Stored items:
------------------------------------------------------------
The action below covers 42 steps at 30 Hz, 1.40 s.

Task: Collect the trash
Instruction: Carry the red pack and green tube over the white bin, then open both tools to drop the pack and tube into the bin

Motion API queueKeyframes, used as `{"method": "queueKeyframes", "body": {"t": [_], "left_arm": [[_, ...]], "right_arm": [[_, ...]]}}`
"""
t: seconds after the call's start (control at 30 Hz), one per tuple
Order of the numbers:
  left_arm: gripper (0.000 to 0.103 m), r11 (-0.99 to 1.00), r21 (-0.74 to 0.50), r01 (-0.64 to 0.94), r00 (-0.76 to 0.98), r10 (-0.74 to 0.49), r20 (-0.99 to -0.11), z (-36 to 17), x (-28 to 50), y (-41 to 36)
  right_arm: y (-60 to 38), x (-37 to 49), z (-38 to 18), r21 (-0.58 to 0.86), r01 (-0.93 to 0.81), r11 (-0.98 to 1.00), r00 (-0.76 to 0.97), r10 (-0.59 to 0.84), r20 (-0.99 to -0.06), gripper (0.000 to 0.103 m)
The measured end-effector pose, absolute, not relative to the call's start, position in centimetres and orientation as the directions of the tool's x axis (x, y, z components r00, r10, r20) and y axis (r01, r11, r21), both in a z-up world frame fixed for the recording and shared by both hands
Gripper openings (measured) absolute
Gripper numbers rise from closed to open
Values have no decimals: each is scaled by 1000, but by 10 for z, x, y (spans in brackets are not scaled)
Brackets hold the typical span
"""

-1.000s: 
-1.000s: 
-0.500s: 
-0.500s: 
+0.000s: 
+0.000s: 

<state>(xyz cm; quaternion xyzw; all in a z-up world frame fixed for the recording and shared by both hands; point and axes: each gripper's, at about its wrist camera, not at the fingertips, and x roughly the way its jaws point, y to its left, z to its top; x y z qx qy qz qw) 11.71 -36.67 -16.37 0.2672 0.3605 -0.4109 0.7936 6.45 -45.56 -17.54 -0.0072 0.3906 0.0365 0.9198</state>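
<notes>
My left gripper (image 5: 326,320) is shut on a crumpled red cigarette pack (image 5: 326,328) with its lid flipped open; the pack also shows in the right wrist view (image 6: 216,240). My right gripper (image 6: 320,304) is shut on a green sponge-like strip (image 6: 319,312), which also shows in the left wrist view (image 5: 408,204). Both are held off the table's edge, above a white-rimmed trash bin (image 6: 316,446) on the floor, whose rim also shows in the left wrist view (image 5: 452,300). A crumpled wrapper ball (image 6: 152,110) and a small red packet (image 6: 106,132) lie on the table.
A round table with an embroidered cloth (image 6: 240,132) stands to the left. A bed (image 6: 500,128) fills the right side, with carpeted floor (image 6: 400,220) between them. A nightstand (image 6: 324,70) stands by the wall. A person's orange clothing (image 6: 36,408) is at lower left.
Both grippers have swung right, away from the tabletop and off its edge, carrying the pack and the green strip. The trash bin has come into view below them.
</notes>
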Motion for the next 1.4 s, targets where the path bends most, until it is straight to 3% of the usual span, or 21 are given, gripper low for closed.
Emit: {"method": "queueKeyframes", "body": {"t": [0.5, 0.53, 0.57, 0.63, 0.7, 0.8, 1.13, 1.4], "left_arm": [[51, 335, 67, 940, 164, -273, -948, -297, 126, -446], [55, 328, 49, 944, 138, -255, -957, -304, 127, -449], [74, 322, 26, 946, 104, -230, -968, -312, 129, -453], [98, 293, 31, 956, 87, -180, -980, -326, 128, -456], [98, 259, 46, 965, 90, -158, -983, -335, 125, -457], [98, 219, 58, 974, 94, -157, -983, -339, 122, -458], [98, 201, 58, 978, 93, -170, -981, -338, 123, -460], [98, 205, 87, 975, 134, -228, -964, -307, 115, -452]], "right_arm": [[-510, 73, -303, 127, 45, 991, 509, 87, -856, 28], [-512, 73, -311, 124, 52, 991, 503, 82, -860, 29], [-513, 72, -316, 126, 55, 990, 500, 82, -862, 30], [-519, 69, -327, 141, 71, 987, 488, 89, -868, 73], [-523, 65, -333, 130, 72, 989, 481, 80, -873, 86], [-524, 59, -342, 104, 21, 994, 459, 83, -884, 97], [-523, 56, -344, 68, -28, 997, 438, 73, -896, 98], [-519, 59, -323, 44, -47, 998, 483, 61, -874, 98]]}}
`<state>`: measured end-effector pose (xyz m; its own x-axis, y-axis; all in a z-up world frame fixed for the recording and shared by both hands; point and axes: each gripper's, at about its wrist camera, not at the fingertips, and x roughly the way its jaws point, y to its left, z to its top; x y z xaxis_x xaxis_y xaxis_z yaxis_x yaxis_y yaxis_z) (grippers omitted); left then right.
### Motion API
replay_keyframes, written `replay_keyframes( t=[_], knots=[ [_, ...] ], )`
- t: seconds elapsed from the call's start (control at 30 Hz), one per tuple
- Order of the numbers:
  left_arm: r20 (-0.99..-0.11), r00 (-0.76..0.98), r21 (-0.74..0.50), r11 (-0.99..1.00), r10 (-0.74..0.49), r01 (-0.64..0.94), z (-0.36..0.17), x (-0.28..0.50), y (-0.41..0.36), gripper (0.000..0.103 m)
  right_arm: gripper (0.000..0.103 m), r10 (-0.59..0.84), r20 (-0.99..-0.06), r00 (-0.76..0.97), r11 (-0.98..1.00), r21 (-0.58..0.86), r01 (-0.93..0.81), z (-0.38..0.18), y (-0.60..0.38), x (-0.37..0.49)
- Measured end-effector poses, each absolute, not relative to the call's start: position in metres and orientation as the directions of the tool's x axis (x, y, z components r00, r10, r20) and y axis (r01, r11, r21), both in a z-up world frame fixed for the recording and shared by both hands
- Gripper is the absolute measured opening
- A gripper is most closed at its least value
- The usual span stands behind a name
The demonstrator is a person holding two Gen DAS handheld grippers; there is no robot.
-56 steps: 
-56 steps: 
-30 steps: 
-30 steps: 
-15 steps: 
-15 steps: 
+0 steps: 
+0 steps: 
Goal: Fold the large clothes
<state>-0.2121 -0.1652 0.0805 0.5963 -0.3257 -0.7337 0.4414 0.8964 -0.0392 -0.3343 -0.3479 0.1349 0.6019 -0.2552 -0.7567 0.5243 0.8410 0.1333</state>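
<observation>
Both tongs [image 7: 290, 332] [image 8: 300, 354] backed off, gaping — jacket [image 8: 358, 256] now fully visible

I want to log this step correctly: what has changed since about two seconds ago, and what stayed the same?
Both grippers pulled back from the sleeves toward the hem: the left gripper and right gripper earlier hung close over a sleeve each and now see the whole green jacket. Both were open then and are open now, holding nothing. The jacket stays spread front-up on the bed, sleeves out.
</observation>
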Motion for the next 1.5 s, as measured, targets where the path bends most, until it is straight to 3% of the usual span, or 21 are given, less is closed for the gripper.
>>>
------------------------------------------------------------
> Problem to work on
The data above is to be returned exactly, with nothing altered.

> Response box
The action below covers 42 steps at 30 Hz, 1.40 s.

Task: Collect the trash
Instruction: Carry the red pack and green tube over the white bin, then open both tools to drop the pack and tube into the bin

Motion API queueKeyframes, used as `{"method": "queueKeyframes", "body": {"t": [_], "left_arm": [[_, ...]], "right_arm": [[_, ...]]}}`
"""
t: seconds after the call's start (control at 30 Hz), one per tuple
Order of the numbers:
  left_arm: gripper (0.000 to 0.103 m), r11 (-0.99 to 1.00), r21 (-0.74 to 0.50), r01 (-0.64 to 0.94), r00 (-0.76 to 0.98), r10 (-0.74 to 0.49), r20 (-0.99 to -0.11), z (-36 to 17), x (-28 to 50), y (-41 to 36)
  right_arm: y (-60 to 38), x (-37 to 49), z (-38 to 18), r21 (-0.58 to 0.86), r01 (-0.93 to 0.81), r11 (-0.98 to 1.00), r00 (-0.76 to 0.97), r10 (-0.59 to 0.84), r20 (-0.99 to -0.06), gripper (0.000 to 0.103 m)
The measured end-effector pose, absolute, not relative to the call's start, position in centimetres and orientation as the directions of the tool's x axis (x, y, z components r00, r10, r20) and y axis (r01, r11, r21), both in a z-up world frame fixed for the recording and shared by both hands
Gripper openings (measured) absolute
Gripper numbers rise from closed to open
Values have no decimals: each is scaled by 1000, but by 10 for z, x, y (spans in brackets are not scaled)
Brackets hold the typical span
"""

-1.000s: 
-1.000s: 
-0.500s: 
-0.500s: 
+0.000s: 
+0.000s: 

<state>(xyz cm; quaternion xyzw; all in a z-up world frame fixed for the recording and shared by both hands; point and axes: each gripper's, at about its wrist camera, not at the fingertips, and x roughly the way its jaws point, y to its left, z to its top; x y z qx qy qz qw) 11.71 -36.67 -16.37 0.2672 0.3605 -0.4109 0.7936 6.45 -45.56 -17.54 -0.0072 0.3906 0.0365 0.9198</state>
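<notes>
My left gripper (image 5: 326,320) is shut on a crumpled red cigarette pack (image 5: 326,328) with its lid flipped open; the pack also shows in the right wrist view (image 6: 216,240). My right gripper (image 6: 320,304) is shut on a green sponge-like strip (image 6: 319,312), which also shows in the left wrist view (image 5: 408,204). Both are held off the table's edge, above a white-rimmed trash bin (image 6: 316,446) on the floor, whose rim also shows in the left wrist view (image 5: 452,300). A crumpled wrapper ball (image 6: 152,110) and a small red packet (image 6: 106,132) lie on the table.
A round table with an embroidered cloth (image 6: 240,132) stands to the left. A bed (image 6: 500,128) fills the right side, with carpeted floor (image 6: 400,220) between them. A nightstand (image 6: 324,70) stands by the wall. A person's orange clothing (image 6: 36,408) is at lower left.
Both grippers have swung right, away from the tabletop and off its edge, carrying the pack and the green strip. The trash bin has come into view below them.
</notes>
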Motion for the next 1.4 s, targets where the path bends most, until it is straight to 3% of the usual span, or 21 are given, gripper low for closed.
Emit: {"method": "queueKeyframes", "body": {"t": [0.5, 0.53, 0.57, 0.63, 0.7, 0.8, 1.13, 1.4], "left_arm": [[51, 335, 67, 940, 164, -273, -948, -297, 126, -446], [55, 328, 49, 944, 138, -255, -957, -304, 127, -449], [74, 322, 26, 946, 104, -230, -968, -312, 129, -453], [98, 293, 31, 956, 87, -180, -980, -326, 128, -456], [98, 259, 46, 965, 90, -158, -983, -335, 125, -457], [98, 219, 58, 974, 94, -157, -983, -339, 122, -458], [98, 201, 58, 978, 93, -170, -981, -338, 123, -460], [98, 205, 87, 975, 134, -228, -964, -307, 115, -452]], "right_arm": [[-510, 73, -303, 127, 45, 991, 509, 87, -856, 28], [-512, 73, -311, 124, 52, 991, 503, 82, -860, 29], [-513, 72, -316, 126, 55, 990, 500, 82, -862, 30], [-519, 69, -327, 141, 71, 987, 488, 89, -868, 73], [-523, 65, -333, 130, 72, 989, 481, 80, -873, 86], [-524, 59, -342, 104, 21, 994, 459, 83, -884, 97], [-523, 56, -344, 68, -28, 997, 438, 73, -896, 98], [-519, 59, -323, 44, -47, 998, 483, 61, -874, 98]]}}
`<state>`: measured end-effector pose (xyz m; its own x-axis, y-axis; all in a z-up world frame fixed for the recording and shared by both hands; point and axes: each gripper's, at about its wrist camera, not at the fingertips, and x roughly the way its jaws point, y to its left, z to its top; x y z xaxis_x xaxis_y xaxis_z yaxis_x yaxis_y yaxis_z) (grippers omitted); left then right.
### Motion API
replay_keyframes, written `replay_keyframes( t=[_], knots=[ [_, ...] ], )`
- t: seconds elapsed from the call's start (control at 30 Hz), one per tuple
- Order of the numbers:
  left_arm: r20 (-0.99..-0.11), r00 (-0.76..0.98), r21 (-0.74..0.50), r11 (-0.99..1.00), r10 (-0.74..0.49), r01 (-0.64..0.94), z (-0.36..0.17), x (-0.28..0.50), y (-0.41..0.36), gripper (0.000..0.103 m)
  right_arm: gripper (0.000..0.103 m), r10 (-0.59..0.84), r20 (-0.99..-0.06), r00 (-0.76..0.97), r11 (-0.98..1.00), r21 (-0.58..0.86), r01 (-0.93..0.81), z (-0.38..0.18), y (-0.60..0.38), x (-0.37..0.49)
- Measured end-effector poses, each absolute, not relative to the call's start: position in metres and orientation as the directions of the tool's x axis (x, y, z components r00, r10, r20) and y axis (r01, r11, r21), both in a z-up world frame fixed for the recording and shared by both hands
- Gripper is the absolute measured opening
- A gripper is most closed at its least value
- The usual span stands behind a name
The demonstrator is a person holding two Gen DAS handheld grippers; there is no robot.
-56 steps: 
-56 steps: 
-30 steps: 
-30 steps: 
-15 steps: 
-15 steps: 
+0 steps: 
+0 steps: 
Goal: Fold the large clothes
<state>-0.2121 -0.1652 0.0805 0.5963 -0.3257 -0.7337 0.4414 0.8964 -0.0392 -0.3343 -0.3479 0.1349 0.6019 -0.2552 -0.7567 0.5243 0.8410 0.1333</state>
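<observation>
Both tongs [image 7: 290, 332] [image 8: 300, 354] backed off, gaping — jacket [image 8: 358, 256] now fully visible

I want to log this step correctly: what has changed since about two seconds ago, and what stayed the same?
Both grippers pulled back from the sleeves toward the hem: the left gripper and right gripper earlier hung close over a sleeve each and now see the whole green jacket. Both were open then and are open now, holding nothing. The jacket stays spread front-up on the bed, sleeves out.
</observation>
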Motion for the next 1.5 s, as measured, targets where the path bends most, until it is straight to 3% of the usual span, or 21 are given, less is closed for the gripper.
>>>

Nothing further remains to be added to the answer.